Three Ways to Make More Money
1 Get another job doing a simple task. This way to make more money is the fastest. It requires little to no training and anyone can do it. It can be anything from working at McDonald’s (I really don’t recommend that) to driving for Uber to moonlighting as a waitress, the list goes on. These are the jobs most people think of when they think of making more money because it is easy. The biggest draw back to this, however, is that it is easy. Since it is so easy anyone can do it so you are paid little and are so easily replaced that you have no bargaining power on the price you can demand.
A real life example from my life is as a teacher I needed a summer job. I got one working at a local ice plant. Now don’t get me wrong, my boss was great and it was a good experience (shout out to my boss Bob for being a great guy), but there is only so much income you can make working from 3AM to 2PM delivering ice. I appreciated the income, but I thought to myself, there must be another way.
2 Get more education. Then I figured it out. What I needed to do was to get more education so I could be paid better. This is easy in teaching since getting a Master’s degree literally means more money in your pocket every month–no questions asked. But you could also go back to school to get a degree (whether for the first time or for a different degree). This is great because you can front load your learning to give you the confidence you need to be successful in a new career. If you do it right then you can end up with a much higher paying job than you had before which will set you up for future success.

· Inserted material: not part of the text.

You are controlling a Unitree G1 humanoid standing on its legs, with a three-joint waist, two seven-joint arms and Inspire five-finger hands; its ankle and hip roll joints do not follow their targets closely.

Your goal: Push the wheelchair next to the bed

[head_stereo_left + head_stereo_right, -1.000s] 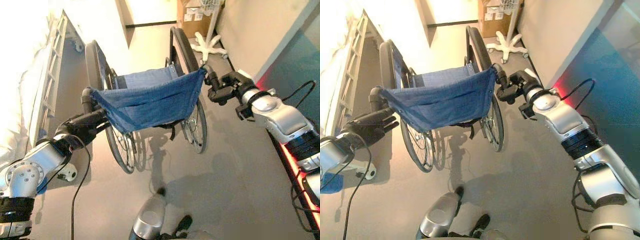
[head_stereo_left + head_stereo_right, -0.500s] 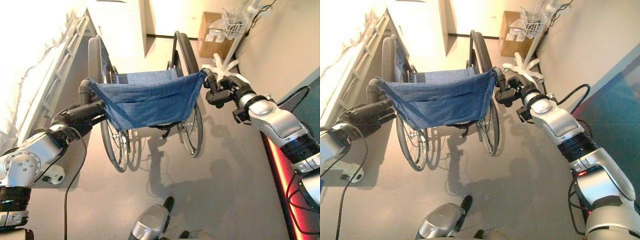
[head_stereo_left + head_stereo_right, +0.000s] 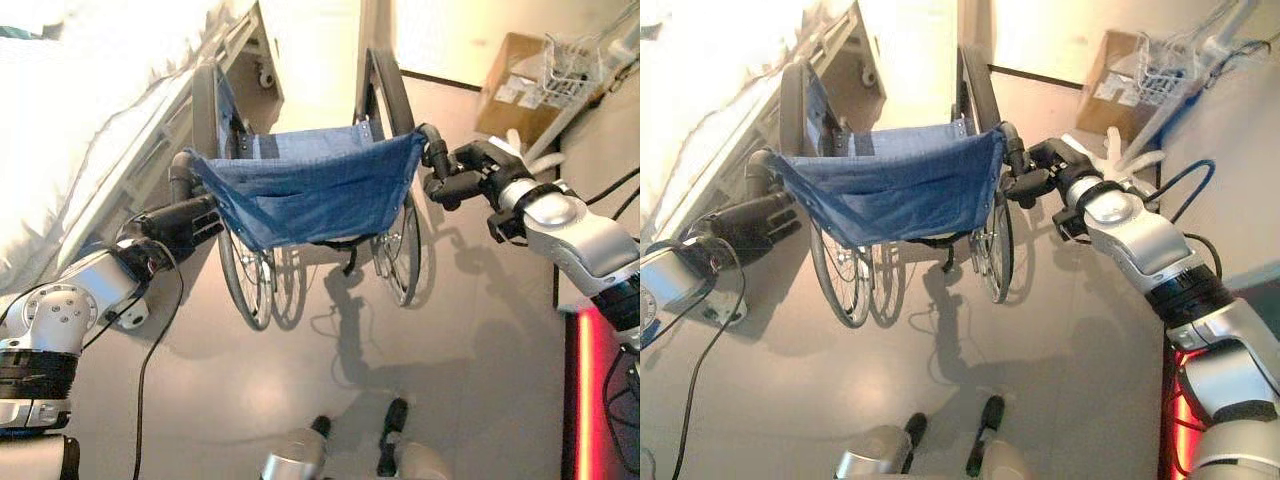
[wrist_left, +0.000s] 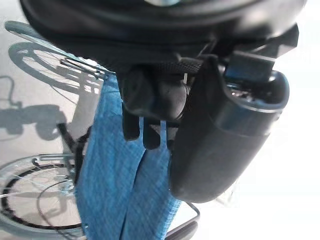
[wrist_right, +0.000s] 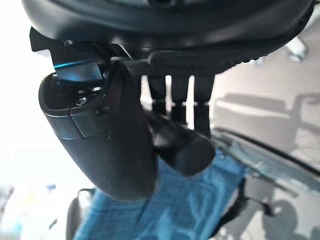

There are, of course, some draw backs to this. First of all, it is expensive! I have two recommendations if you think going back to school is right for you. One, consider community college if you need to get some general study out of the way. It is cheaper and the difference in experience is minimal. Two, consider online college as a way to decrease costs. Since completely online schools don’t have to maintain campuses they have much lower overhead and can pass those savings on to you. The other drawback is you have to actually get a high paying degree or you have just wasted your time and money. If you are going to take this route, only do so if you can easily pay back the cost of borrowing money with your new job or you can pay for the schooling outright as you go along.
As I stated above, my real life example of this is just going back to school to get a Master’s Degree. I searched for cheap online school options and found Western Governor’s University. The reason I chose their program is because they allow you to shove as much (or as little) school work into a sixth month period of paid tuition. Since I am incredibly driven to get stuff done (it is a bit of a personality flaw sometimes) I was able to meet all of the requirements for my Master’s in just five months. I then used the money I made at the ice plant to pay for my school expenses so I finished with no debt. That path isn’t for everyone, but it is an example of the possibilities with higher education.
3 Create a high paying job as an entrepreneur. I know the word entrepreneur is scary for some people. Growing up I never thought I would consider myself an entrepreneur, but that is the only option for increasing your income that has (basically) unlimited income potential. There are many opportunities out there for high paying self-employment that require some or no training which costs a fraction of going back to college. Some examples of this are becoming a Real Estate Agent, creating a trade job like a plumber or electrician, or being a freelancer for writing or design, etc. All of these jobs you can do whenever is convenient for you and they pay very well. Especially with commission based jobs like a real estate agent, which means the more you put in the more you will get out.
The down side here is it takes a lot of effort upfront with little reward initially. You need to learn how to run a business, market yourself, create a system to operate that business, and put yourself out there for long hours and often at odd times to start getting traction. That can be a frustrating experience and it takes perseverance, but if you work hard enough it pays off.
For me, upon completing my degree I realized that the pay increase I got really wasn’t as helpful as I thought it would be. I missed the deadline for submitting credits towards advancement by just a few days so I only got a partial increase and the amount I got each month was a little disappointing. Then I learned about Loan Signing. This is one of those little jobs that nobody thinks about. Basically, I bring home loan documents to people’s houses and walk them through each page, and tell them where to sign. For all of this, I average about 100 dollars per assignment, and because I live in a rural area and have to drive longer distances I average about $30 an hour. The income potential is huge there, especially if I lived in a bigger city.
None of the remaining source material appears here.